Sans compter que la forêt guyanaise abrite six ethnies amérindiennes qui, vivant en symbiose avec le milieu naturel, contribuent à la préservation de la biodiversité et à la richesse de ce que l’on doit appeler la « biodiversité humaine ».

Ces populations sont aujourd’hui en danger ; je vous invite à ce sujet à consulter le rapport parlementaire de notre collègue Aline Archimbaud sur le suicide des jeunes amérindiens en Guyane française, une situation dramatique.

De nombreux enjeux sont directement liés à celui de la gestion forestière, qu’il s’agisse du bois d’œuvre ou du bois pour l’énergie, notamment pour le chauffage individuel ou collectif, de la préservation des sols et des espaces naturels, de la gestion des eaux pluviales, de l’érosion, du stockage du carbone atmosphérique, de la biodiversité ou encore de la chasse régulatrice.

Nous devons également penser aux enjeux de la production agricole avec le développement – heureux ! – de l’agroforesterie et le maintien du bocage, notamment autour des prairies permanentes.

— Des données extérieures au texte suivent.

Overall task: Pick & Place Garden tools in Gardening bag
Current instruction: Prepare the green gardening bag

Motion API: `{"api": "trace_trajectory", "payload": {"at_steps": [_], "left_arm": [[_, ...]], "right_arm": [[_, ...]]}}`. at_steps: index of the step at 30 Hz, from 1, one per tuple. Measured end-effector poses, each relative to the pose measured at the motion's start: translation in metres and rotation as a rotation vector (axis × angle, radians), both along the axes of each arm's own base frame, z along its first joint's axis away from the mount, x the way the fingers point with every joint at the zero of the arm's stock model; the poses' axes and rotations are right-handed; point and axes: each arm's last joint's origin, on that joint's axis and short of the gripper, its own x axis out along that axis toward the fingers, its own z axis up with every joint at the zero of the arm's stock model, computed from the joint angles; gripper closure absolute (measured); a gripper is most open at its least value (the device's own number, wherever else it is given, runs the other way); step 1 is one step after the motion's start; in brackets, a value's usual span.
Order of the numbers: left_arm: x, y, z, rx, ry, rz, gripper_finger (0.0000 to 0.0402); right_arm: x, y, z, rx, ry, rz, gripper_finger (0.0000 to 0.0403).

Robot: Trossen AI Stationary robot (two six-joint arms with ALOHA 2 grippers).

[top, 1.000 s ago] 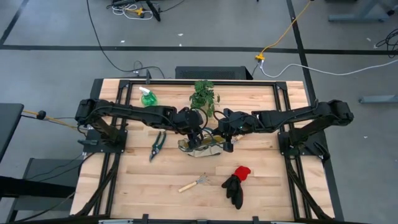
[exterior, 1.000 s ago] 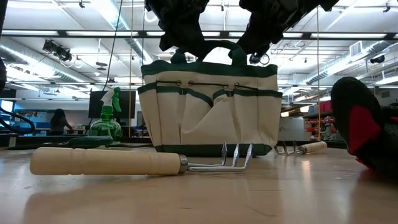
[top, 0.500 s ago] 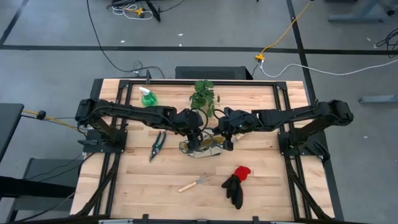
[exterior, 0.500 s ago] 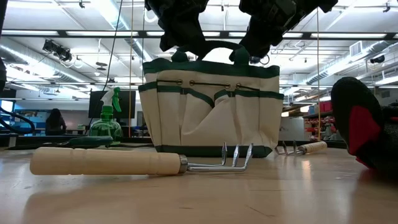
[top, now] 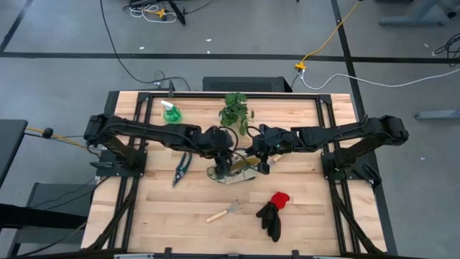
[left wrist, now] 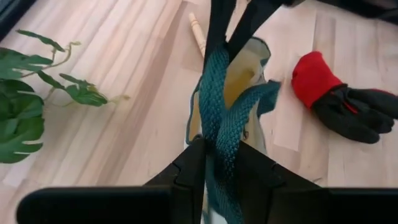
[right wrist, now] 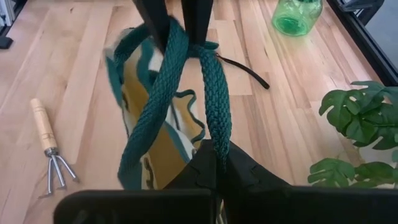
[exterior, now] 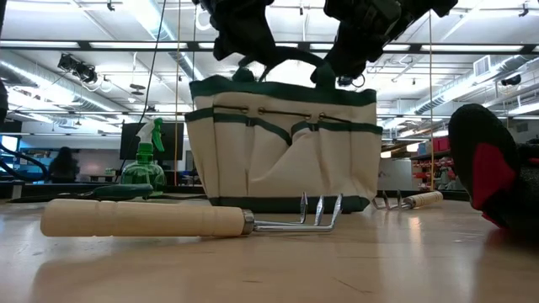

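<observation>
The gardening bag (top: 231,173), cream with green trim, stands on its bottom at the table's middle (exterior: 282,143). My left gripper (top: 223,157) and my right gripper (top: 261,160) hang over it, each shut on one green handle. A wooden-handled rake (top: 224,211) lies near the front edge. A second rake (exterior: 410,200) lies to the right of the bag. The red-and-black gloves (top: 273,213) lie at the near right, the shears (top: 182,167) left of the bag, and the green spray bottle (top: 171,113) at the far left. My left gripper pinches a green webbing handle (left wrist: 217,140) between its two fingers (left wrist: 189,168), coming slanting down from the table's left. The strap runs up from the bag's mouth and looks folded in the hold. The bag hangs below, with its bottom on the table. My right gripper pinches the other green handle (right wrist: 217,134) between its two fingers (right wrist: 249,174), slanting down from the table's right. The strap loops from the bag's rim up into the hold. The bag stays upright below it, resting on the table.
A potted green plant (top: 236,109) stands just behind the bag at the far middle. Bare wooden tabletop (top: 158,208) lies at the near left. The arms' black frames run along both side edges.
The bag's top rim on the left side has risen a little, drawn up by the handle in my left gripper. The bag's bottom has stayed on the table. Both grippers have stayed shut.
</observation>
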Motion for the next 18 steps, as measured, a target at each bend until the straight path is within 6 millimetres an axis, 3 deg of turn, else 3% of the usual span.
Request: {"api": "trace_trajectory", "payload": {"at_steps": [18], "left_arm": [[-0.0059,-0.0096,0.0072,0.005,-0.018,-0.025,0.0355]], "right_arm": [[-0.0002,0.0,-0.0002,0.006,0.002,-0.004,0.0399]]}}
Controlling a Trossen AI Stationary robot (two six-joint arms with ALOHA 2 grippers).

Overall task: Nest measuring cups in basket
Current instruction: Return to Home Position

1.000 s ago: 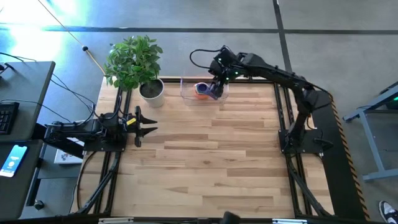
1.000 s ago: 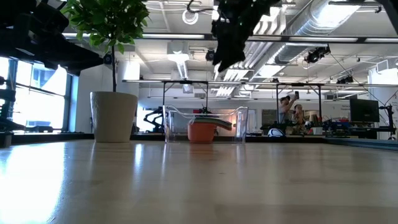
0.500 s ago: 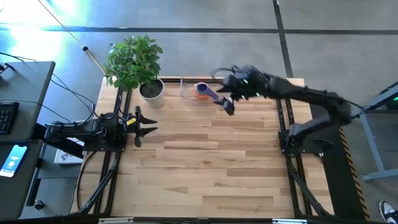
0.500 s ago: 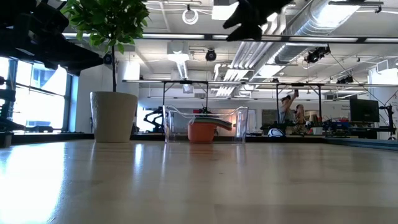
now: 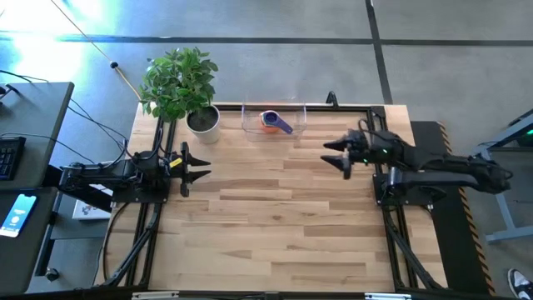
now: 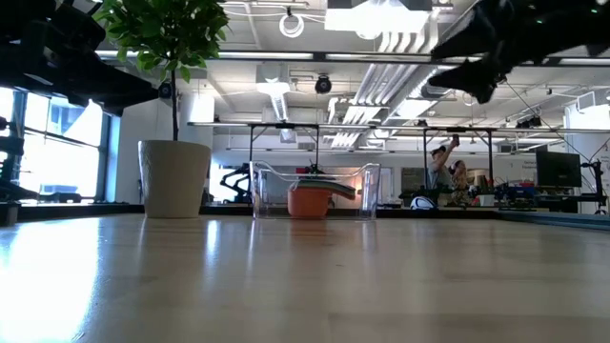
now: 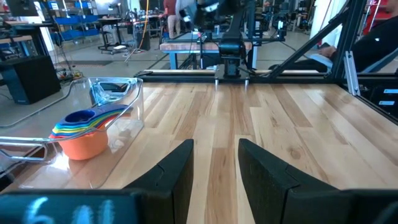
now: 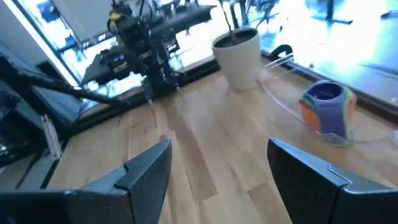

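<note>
Nested cups [image 5: 271,120] sit in the basket [image 5: 250,127] at far table edge, by plant pot [image 5: 203,122]. Empty right gripper [image 5: 336,156] hangs near its base, fingers spread; left gripper [image 5: 200,171] parked, fingers apart. Prob. homing step. Next: fold R arm to rest.

Left arm: folded at its own side, waiting; left hand [image 5: 196,172] level, fingers parted.
Right arm: stretched level; right hand [image 5: 336,157] held high, fingers wide apart, empty.
</note>
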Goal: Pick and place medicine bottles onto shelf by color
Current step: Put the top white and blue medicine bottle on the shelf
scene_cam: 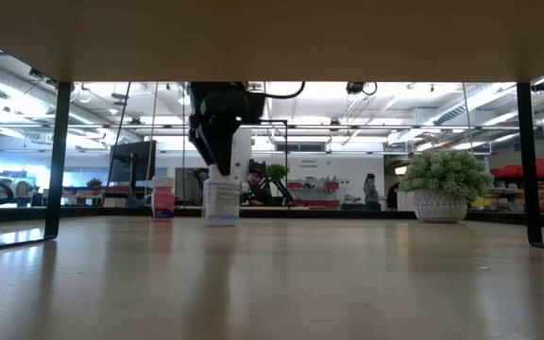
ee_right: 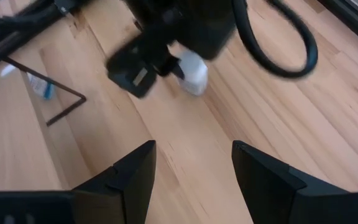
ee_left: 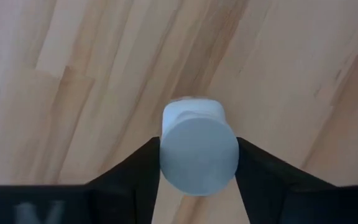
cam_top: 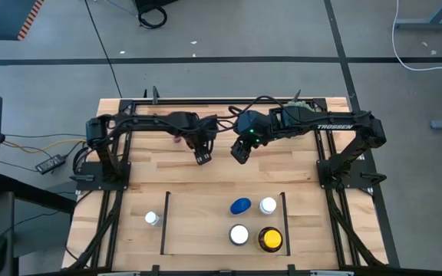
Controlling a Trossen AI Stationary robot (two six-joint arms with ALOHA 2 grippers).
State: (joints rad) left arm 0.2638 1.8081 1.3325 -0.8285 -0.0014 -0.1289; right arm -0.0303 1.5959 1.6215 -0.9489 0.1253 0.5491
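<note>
Two arms are out over the bench [cam_top: 282,172], both near its far middle. My left fingers [cam_top: 202,157] are down on a white-capped bottle [ee_left: 199,152]. In the left wrist view the round cap sits squarely between them, and each dark finger meets one side of it, so I record a grasp on that bottle. The low view shows its base standing on the wood, upright, under the lowered gripper. A reddish bottle [scene_cam: 162,198] stands upright just beside it, apart from it and untouched.

My right fingers [cam_top: 240,152] hang just beside the left ones, above bare wood. They are spread, with nothing between them, and face the left gripper and its bottle.

The shelf [cam_top: 198,230] is at the near edge of the bench, well apart from both grippers. Four bottles stand in its right half: a blue bottle [cam_top: 240,205], a white-capped one [cam_top: 268,205], a second white-capped one [cam_top: 239,234] and an amber bottle with a yellow cap [cam_top: 270,239]. One small white-capped bottle [cam_top: 152,218] stands just outside the shelf's left bar.

A spiky green plant [scene_cam: 447,179] sits in a pot at the far right of the bench.
</note>
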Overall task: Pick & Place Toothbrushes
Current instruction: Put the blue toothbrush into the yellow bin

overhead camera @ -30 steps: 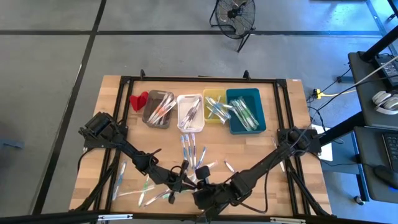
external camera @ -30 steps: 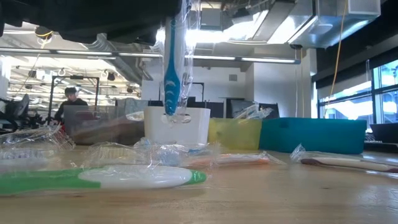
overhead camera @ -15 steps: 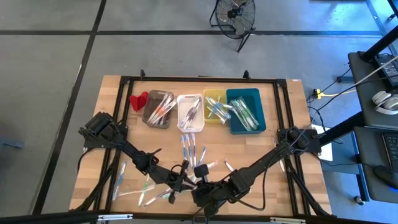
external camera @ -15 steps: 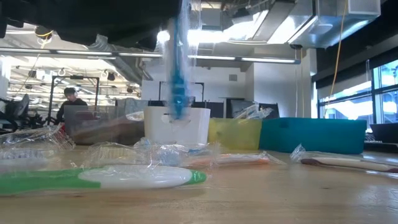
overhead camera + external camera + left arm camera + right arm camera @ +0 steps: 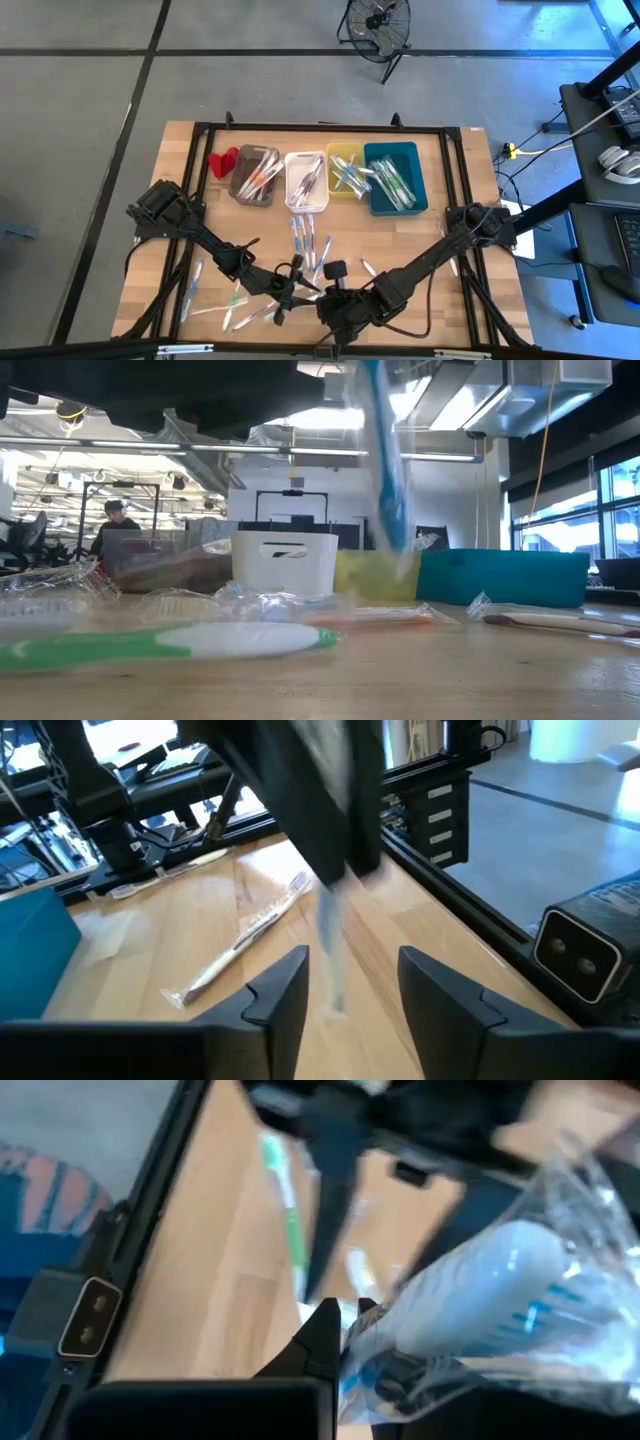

Le changement climatique va apporter son lot de transformations. Les essences aujourd’hui adaptées à chaque territoire vont migrer – c’est drôle pour un arbre, mais c’est une réalité ! Avec ou sans l’intervention humaine, les paysages forestiers français, et principalement métropolitains, vont être profondément transformés. L’Institut national de la recherche agronomique, l’INRA, suit de près ces sujets. On envisage même la migration assistée. « La biodiversité s’est déjà adaptée à de grands changements climatiques par le passé. Mais cette fois, l’évolution est trop rapide, et les arbres risquent de dépérir avant d’avoir eu le temps de migrer. » Une question de rythme donc « quand on sait que les chênes ont mis près de 2 000 ans à traverser la France à l’ère postglaciaire », précise l’INRA.

Pour l’instant, certains forestiers commencent à anticiper ces changements, en privilégiant des espèces plus méridionales.

Les épisodes de sécheresse et le stress hydrique auquel beaucoup de massifs sont déjà confrontés vont s’accentuer.

Les peuplements de Méditerranée et du Sud-Ouest s’étendront vers le Nord, tandis que ceux de l’Est et des montagnes s’amenuiseront.

Le changement climatique risque de provoquer l’émergence ou le déplacement de maladies, de champignons et d’insectes ravageurs. En témoigne la chenille processionnaire du pin, qui ne dépassait pas le Massif central et qui atteint, depuis quelques années, la région parisienne. La principale cause de ce phénomène est que les hivers sont de plus en plus doux.

Selon l’INRA, la conservation de la biodiversité des essences forestières offre des perspectives intéressantes pour la régulation des insectes ravageurs par le développement de leurs prédateurs naturels. Il va falloir réfléchir sérieusement à nos forêts en termes évolutifs, dynamiques, et trouver la manière de les rendre résilientes aux assauts des modifications climatiques.

Je vous en ai déjà parlé lors du débat sur la proposition de loi relative à la protection des forêts contre l’incendie dans les départements sensibles présentée par le groupe du RDSE : il s’agit dans beaucoup de domaines forestiers de passer d’une monosylviculture à une futaie irrégulière jardinée. Cette méthode permet de varier les espèces, les âges, les tailles, et combine les zones d’éclaircie, de vieillissement et de sénescence. Cela permet de retrouver les xylophages, mais également leurs prédateurs, et l’ensemble de la faune et de la flore associée.

Cette biodiversité mélangée permet d’offrir plusieurs cartes au jeu des forestiers, pour peu que les espèces soient complémentaires : le chêne sessile aux racines profondes et le hêtre aux racines superficielles, par exemple.

Le changement climatique peut avoir des effets retors. Ainsi, selon l’INRA, « les arbres les plus performants en termes de croissance seraient les plus fragiles en cas de sécheresse », ce qui va à l’encontre de la préférence de la sylviculture pour les espèces les plus productives.

Je conclurai en citant un proverbe chinois, qui illustre bien notre situation : « Le meilleur moment pour planter un arbre, c’était il y a vingt ans. Le deuxième meilleur moment, c’est aujourd’hui. » (Applaudissements sur les travées du groupe écologiste. – M. Michel Delebarre applaudit également.)